Packed fp4 conversion

Rewrite:

  • unpack low and high nibbles from the source byte tensor

  • reshape and reorder them

  • interpret each unpacked nibble directly as a payload in the destination float width

Exact preserved properties:

  • deterministic unpacking of packed fp4 storage

  • exact preservation of the unpacked nibble payloads

Important caveat:

  • This is not real fp4 numeric decoding.

  • The same raw-payload interpretation is reused by scaled-dot paths for e2m1.

Pure Extern Elementwise Ops

Supported operation:

  • tl.extern_elementwise when all of the following hold:

    • the op is pure

    • the result type is float-like

    • there is at least one operand

    • every operand is numeric

Rewrite:

  • rotate each operand payload by its argument index

  • sum the rotated payloads

  • xor the result with a stable hash of the symbol name

  • unembed

Exact preserved properties:

  • deterministic dependence on all operands and on operand order

  • deterministic distinction between different external symbols

  • mixed float and integer operands are supported; float operands are embedded, integer operands are used directly after signed casting to the result width

Important caveat:

  • This is a structural tag, not a numeric model of the external function.

Gluon MMA and Tensor Memory

Supported Gluon operations include:

  • mma_v2

  • warpgroup_mma and warpgroup_mma_wait

  • tcgen05_mma and tcgen05_mma_scaled

  • tcgen05_copy and tcgen05_commit

  • allocate_tensor_memory

  • tensor-memory descriptor methods such as load, load_min, load_max, store, slice, index, and _reinterpret

  • AMD mfma, mfma_scaled, wmma, wmma_scaled, and scaled_upcast

Rewrite:

  • perform multiply-add accumulation in payload space

  • preserve payload bits across tensor-memory loads, stores, copies, and views

  • keep accumulator-selection and predication behavior structurally visible

Exact preserved properties:

  • exact matrix-multiply algebra over the payload ring

  • exact agreement with sanitized scalar multiply-add expansion

  • accumulation with the provided accumulator is preserved as payload addition

  • tensor-memory operations preserve payload flow across the pipeline

Important caveats:

  • Scaled MMA preserves the sanitizer’s payload treatment of low-precision operands and scales, not exact hardware-format numeric decoding.

  • Tensor-memory operations preserve payload dataflow; they do not make FpSan a substitute for race or synchronization checking.

  • Currently fpsan is supported on all NVIDIA hardware, as well as AMD gfx942, gfx950, and gfx1250.

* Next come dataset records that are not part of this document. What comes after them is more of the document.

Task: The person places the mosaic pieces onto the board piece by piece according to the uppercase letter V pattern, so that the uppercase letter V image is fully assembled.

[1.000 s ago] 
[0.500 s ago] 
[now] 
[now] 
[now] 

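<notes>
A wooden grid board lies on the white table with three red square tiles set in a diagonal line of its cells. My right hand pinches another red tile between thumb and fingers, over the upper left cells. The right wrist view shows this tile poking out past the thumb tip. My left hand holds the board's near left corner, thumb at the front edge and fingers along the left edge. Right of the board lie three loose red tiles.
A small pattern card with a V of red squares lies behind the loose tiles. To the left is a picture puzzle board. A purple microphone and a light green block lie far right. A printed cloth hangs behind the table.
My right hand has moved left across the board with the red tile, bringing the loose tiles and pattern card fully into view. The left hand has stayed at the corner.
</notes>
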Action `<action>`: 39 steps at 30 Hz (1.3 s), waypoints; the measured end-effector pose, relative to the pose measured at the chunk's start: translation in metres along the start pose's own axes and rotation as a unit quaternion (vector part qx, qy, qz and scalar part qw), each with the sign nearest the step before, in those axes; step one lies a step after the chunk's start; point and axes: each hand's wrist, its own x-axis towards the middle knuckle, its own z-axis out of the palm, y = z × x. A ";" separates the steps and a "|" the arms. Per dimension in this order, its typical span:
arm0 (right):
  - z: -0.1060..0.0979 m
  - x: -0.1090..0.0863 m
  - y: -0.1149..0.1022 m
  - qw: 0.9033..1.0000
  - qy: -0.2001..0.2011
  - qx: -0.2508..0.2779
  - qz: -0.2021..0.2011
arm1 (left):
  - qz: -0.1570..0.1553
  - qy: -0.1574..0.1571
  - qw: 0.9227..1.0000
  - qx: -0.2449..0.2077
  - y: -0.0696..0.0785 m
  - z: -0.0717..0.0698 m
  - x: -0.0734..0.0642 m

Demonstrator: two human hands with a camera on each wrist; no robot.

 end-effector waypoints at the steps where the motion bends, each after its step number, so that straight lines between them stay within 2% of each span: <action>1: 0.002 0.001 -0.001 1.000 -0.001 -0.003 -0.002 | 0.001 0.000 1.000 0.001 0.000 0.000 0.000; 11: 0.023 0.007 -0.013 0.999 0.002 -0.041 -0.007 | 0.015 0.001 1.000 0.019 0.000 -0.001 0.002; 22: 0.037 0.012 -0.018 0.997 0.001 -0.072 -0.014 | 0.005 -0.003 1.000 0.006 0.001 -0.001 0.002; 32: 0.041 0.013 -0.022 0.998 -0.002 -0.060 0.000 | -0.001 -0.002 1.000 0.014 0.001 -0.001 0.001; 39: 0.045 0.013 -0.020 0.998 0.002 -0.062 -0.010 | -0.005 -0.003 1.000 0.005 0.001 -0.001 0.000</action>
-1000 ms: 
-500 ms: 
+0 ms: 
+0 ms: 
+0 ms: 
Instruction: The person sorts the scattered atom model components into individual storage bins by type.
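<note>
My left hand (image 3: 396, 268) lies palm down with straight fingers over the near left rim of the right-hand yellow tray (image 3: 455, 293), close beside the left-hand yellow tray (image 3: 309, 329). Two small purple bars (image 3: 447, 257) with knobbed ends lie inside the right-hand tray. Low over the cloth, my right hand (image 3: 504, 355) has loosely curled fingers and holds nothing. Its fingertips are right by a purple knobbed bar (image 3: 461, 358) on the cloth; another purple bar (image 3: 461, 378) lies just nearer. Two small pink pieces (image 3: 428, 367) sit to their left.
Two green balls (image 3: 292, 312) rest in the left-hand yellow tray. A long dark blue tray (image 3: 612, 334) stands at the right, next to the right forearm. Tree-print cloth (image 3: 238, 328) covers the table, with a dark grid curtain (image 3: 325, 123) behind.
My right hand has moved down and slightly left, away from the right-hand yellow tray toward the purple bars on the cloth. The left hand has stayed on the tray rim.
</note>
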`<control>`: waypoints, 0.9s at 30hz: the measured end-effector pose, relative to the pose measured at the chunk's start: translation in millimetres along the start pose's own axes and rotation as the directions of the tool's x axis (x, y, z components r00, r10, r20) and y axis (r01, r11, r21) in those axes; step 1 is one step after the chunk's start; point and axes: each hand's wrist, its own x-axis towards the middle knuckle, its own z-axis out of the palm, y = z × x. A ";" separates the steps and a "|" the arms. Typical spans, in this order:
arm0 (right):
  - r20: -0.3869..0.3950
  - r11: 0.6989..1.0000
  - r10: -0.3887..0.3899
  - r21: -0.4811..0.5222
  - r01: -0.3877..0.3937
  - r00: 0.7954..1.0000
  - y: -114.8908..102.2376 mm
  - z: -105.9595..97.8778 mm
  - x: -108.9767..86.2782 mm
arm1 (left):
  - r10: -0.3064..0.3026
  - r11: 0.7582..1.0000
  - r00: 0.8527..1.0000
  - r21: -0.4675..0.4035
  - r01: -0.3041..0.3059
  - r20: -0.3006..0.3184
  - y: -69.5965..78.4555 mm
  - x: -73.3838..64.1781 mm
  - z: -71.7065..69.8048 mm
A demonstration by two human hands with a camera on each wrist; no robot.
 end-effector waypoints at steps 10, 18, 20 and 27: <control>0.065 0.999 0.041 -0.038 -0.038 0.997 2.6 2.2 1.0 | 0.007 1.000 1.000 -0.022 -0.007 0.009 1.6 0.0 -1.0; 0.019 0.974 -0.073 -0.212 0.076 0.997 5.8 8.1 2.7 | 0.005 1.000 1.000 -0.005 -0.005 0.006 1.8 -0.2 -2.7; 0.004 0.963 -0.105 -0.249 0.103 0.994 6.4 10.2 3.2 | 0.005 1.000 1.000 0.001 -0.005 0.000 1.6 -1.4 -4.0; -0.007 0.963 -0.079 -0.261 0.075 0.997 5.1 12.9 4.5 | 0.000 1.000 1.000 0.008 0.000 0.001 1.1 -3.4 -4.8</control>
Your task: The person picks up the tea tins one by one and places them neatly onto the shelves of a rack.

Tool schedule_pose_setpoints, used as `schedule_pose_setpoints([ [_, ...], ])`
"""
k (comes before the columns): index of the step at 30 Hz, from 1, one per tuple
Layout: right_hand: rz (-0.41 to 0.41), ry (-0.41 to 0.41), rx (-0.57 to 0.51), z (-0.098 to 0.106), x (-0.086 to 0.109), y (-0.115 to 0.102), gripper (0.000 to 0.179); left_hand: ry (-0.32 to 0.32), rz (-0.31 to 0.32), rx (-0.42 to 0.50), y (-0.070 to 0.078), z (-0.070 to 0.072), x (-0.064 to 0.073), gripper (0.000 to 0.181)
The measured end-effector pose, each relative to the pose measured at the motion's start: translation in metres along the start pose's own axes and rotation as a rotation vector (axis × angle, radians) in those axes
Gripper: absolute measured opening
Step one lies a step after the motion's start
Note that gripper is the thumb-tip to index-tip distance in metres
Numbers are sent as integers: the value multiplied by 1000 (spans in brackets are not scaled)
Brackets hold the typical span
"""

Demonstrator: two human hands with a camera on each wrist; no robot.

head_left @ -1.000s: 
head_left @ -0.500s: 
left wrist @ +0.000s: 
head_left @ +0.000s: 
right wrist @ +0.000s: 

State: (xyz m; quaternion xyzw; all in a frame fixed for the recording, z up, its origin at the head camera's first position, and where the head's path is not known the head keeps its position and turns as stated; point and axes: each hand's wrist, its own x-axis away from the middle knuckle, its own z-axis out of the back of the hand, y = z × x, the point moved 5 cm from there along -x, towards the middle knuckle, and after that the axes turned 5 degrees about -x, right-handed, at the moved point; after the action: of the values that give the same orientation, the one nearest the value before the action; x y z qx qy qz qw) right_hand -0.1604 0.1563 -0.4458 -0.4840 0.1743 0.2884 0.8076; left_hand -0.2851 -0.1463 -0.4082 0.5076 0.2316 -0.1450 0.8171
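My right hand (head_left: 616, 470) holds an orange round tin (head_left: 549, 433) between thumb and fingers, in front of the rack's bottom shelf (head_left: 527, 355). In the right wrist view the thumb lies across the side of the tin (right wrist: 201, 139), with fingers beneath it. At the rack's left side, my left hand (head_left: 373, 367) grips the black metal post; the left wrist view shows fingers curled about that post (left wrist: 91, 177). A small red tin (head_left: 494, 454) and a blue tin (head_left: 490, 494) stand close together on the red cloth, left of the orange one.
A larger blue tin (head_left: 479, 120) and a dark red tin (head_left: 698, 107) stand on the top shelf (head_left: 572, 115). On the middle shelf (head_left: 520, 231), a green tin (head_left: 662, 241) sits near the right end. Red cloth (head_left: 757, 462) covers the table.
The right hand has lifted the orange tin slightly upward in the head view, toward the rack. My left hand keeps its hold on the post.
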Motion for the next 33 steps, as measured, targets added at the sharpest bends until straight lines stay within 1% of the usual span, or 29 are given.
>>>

Practical Guidance for Checks

FpSan is a good fit when you want to check:

  • that two kernels implement the same preserved algebra

  • that a fused kernel keeps the intended dataflow

  • that predication or accumulator-selection logic is wired correctly

  • that a tensor-memory or warp-specialized pipeline preserves payload flow

FpSan is a poor fit when you want to check:

  • IEEE edge cases

  • real transcendental accuracy

  • NaN or infinity behavior

  • hardware-format decode semantics for low-precision formats

In short, rely on FpSan for structure-preserving kernel validation, and rely on ordinary numerical tests for IEEE behavior.